Un dilema tradicional acerca del ámbito normativo al que puede acudir el juez civil al momento de dictar sentencia, ha consistido en la tensión inherente entre la aplicación del aforismo “iura novit curia” (el juez conoce el derecho) y el principio de congruencia procesal. Así, conforme al primero, se ha entendido que el juez se encuentra autorizado para definir el estatuto jurídico aplicable al caso sometido a su conocimiento, mientras que el segundo considera que debe  remitirse al campo jurídico delimitado previamente por las partes en la etapa de discusión.

Una de las expresiones más frecuentes de esta tensión se produce en materia de daños, en que la pretensión resarcitoria puede ser fundada conforme al estatuto contractual o bien al extracontractual. Cada uno de estos estatutos contiene reglas sustantivas y de adjudicación diferenciadas, de cuya suerte depende el resultado de la sentencia que se dicte y el destino de la pretensión de las partes.

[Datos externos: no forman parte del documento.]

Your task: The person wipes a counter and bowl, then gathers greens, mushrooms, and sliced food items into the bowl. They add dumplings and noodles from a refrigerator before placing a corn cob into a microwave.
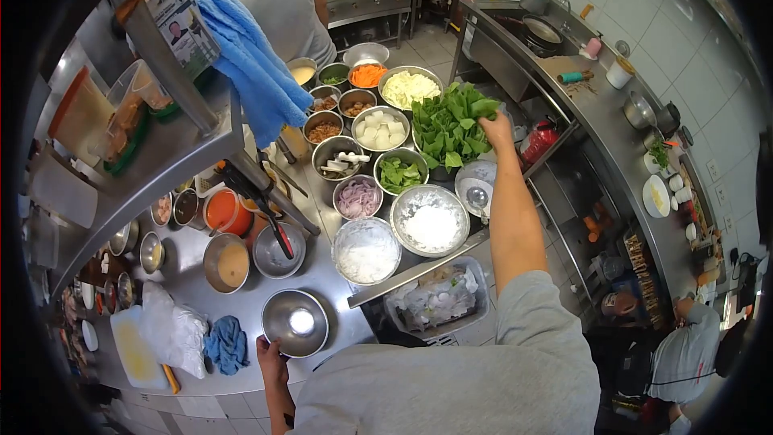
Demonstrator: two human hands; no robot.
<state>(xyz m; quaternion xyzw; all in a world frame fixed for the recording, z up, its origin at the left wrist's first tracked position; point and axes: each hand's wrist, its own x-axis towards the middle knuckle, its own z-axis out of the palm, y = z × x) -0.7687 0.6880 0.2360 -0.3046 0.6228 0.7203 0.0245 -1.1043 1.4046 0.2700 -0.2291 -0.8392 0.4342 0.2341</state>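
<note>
At the counter's front edge, my left hand (274, 358) grips the rim of a steel mixing bowl (282, 314), with nothing visible inside it but a bright reflection. My right arm reaches far forward, and my right hand (497, 130) is closed at the right side of a big heap of leafy greens (451, 133); leaves hide some fingertips. Around the heap stand bowls of shredded cabbage (409, 89), white chunks (380, 130), cut green leaves (400, 172) and sliced onion (357, 197). Nearer me are two bowls of white powder (429, 221) (367, 252).
A bin of scraps (439, 298) sits below the counter edge. On the left are a blue cloth (226, 345), a cutting board (137, 346), a bowl of tan liquid (229, 266) and an overhead shelf (193, 145). A co-worker (278, 4) stands beyond; another person (684, 346) is at right.
</note>
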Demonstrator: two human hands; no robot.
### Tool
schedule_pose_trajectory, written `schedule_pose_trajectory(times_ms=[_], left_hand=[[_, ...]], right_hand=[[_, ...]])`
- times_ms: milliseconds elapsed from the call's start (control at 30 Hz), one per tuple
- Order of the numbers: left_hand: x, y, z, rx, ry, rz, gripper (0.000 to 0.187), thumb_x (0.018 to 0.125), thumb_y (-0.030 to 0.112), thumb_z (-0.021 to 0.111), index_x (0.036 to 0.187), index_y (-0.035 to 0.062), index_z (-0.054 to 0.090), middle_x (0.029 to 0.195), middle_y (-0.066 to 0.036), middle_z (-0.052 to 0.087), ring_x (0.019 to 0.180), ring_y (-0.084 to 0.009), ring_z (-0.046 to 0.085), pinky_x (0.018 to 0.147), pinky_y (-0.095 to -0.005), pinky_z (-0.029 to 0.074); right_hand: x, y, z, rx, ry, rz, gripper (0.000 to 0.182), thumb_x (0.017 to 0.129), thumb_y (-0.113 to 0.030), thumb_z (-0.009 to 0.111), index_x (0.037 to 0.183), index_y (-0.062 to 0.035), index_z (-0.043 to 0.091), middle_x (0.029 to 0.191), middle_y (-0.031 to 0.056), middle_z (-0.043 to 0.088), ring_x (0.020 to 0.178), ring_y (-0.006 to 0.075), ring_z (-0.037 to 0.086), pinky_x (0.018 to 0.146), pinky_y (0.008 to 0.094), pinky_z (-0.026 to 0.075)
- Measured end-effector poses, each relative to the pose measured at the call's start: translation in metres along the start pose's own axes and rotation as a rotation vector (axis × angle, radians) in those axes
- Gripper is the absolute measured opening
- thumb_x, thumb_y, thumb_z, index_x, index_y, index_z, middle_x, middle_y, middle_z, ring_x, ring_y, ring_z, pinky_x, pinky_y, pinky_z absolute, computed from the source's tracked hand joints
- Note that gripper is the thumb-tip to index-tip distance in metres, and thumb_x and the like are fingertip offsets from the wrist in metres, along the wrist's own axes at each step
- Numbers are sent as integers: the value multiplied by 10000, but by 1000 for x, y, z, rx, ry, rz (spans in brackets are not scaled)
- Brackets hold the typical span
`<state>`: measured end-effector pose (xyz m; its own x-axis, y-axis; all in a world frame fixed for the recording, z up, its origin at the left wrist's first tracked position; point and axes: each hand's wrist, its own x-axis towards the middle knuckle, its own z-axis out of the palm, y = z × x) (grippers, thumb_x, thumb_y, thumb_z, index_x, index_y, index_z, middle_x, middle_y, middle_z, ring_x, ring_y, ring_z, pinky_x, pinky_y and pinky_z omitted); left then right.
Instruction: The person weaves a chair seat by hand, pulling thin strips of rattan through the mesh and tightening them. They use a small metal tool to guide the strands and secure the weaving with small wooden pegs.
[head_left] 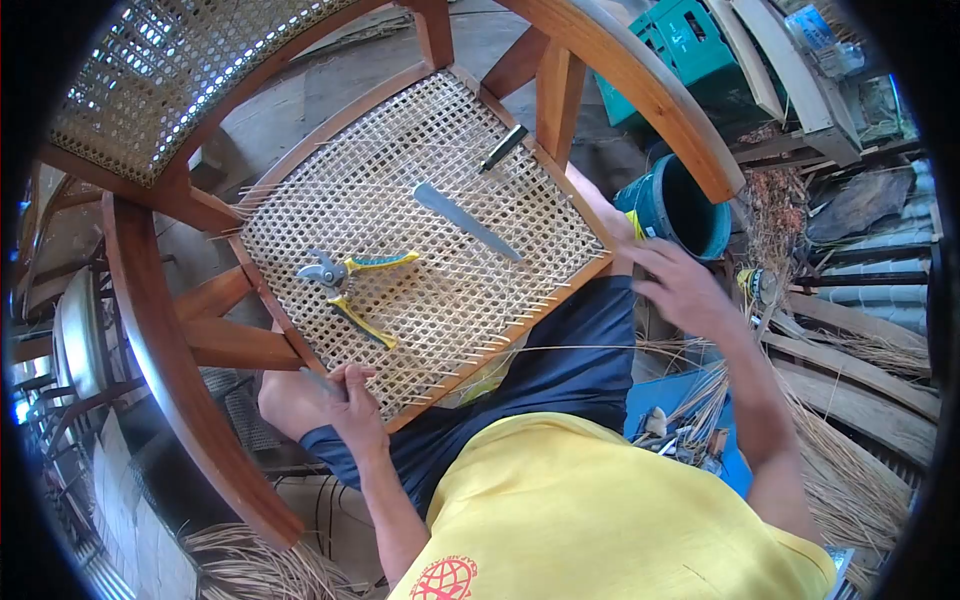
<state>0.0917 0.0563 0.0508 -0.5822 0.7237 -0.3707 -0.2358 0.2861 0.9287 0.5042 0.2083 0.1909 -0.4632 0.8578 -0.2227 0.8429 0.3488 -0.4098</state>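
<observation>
The left hand [357, 412] grips a slim tool [318, 382] beside the cane seat [400, 220], where yellow-handled shears [329, 275] lie.

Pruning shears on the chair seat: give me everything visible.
The pruning shears have short grey, metal-looking blades joined at a pivot to two yellow-and-dark handles, which look plastic or rubber-coated. The handles are spread wide in a V. The shears lie on the woven cane seat, blades toward the left of the picture, one handle pointing right, the other down and right. No hand touches them; the left hand is below them in the picture. Fine markings are unreadable.
</observation>
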Motion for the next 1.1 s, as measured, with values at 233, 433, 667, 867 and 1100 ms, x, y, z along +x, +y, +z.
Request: schedule_pose_trajectory(times_ms=[233,433,667,867,1100], left_hand=[[4,-13,-4,11,-82,-5,106,1026,168,584,1018,64,602,828,-5,661,544,11,365,480,-169,273],[4,-14,-2,101,-52,75,127,1025,151,584,1020,27,611,841,-17,665,686,-30,511,626,-181,394],[8,-22,-9,144,-83,37,142,1031,144,571,1012,10,611,848,-26,666,775,-68,559,717,-223,435],[9,-26,-8,219,-86,131,161,1033,165,571,999,11,603,840,-21,658,753,-81,529,731,-229,425],[16,-29,-21,349,-235,101,218,1049,252,547,986,47,591,831,6,590,724,-65,491,683,-226,402]], right_hand=[[193,-40,73,-606,239,-436,411,875,-38,594,1279,-112,599,1324,108,552,1331,294,464,1134,473,365],[254,-16,66,-704,114,-535,195,887,-96,581,1025,-145,710,952,54,658,991,236,651,987,464,477],[211,-27,22,-491,200,-120,291,902,-205,617,1112,-6,639,1078,172,650,1048,350,650,898,453,516],[168,-36,121,132,161,156,615,696,-568,827,936,-21,680,974,223,694,941,358,689,821,432,522],[150,-65,132,207,-57,337,321,808,-206,736,1037,11,675,961,227,676,915,361,690,809,437,570]])
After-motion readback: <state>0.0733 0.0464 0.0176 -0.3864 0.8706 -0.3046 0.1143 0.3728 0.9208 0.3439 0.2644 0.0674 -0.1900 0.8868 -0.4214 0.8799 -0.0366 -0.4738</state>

En este escenario, el derecho a la defensa jurídica como especificación del derecho al debido proceso, aparece como un factor a tener en consideración a la hora de argumentar a favor o en contra de la posibilidad de aplicar una normativa que no ha sido objeto de discusión por las partes en el proceso.

Una premisa a partir de la cual surge la necesidad de indagar acerca de este asunto, ha sido la falta de consenso en la doctrina al respecto, ya que no ha sido posible lograr una conclusión definitiva que sirva de parámetro a los operadores del sistema de justicia. La revisión de la jurisprudencia de la Corte Suprema en esta materia permitirá ilustrar la forma en que el máximo tribunal ha resuelto los casos que han llegado a su conocimiento, en que se verifica la existencia de la señalada tensión.